O jeito foi o jeito. Semanas, meses, semestres, anos sem a praça. Quando inauguraram a nova praça, todos aqueles jovens casais já tinham alçado novos voos. Era o tempo de outros jovens chegarem.

João e Betty, todos os outros apaixonados casais esqueceram. Deixaram a praça de herança para outros corações. O nunca mais se tornou uma lei. A praça e seus amores foi esmorecendo, se apagando da memória. Passou a viver apenas em sonhos fugidios e saudosos.

Mas, dia destes, João ouviu um burburinho nas redes sociais. Burburinho como naqueles tempos bons da escola. Prestou atenção nas conversas.  Foi tentando decifrar do mesmo jeito que ele tinha feito nos corredores do colégio.
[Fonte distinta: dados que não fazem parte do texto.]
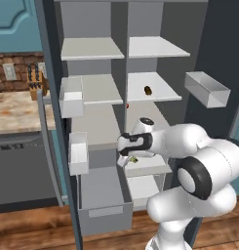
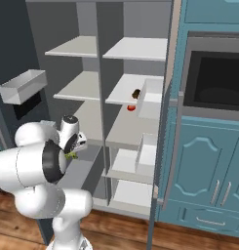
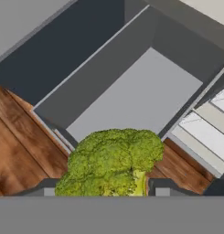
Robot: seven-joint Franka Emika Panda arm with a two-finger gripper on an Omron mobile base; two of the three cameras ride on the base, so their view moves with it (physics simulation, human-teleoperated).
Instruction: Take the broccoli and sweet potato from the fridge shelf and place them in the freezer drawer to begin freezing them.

Alguém tinha descoberto que, nestes anos todos de exílio, de saudade, de esquecimento, de abandono, um daqueles bancos havia  sobrevivido num canto da praça reformada.

João Juvêncio correu lá. Desconfiando que era mentira. Não acreditava. Viu com os próprios olhos.  Estava lá, sim. Um restinho da praça antiga guardada naquele banco. Não resistiu. Clicou. Mandou uma foto para Betty. E também para todos os casais daquela época. Os que resistiram. Os que se desmacharam. Sentou-se. E viu, reviu de olhos fechados todos os momentos bons vividos sob a influência de Cupido,  rodando, rodopiando,  namorando na Praça Central da cidade.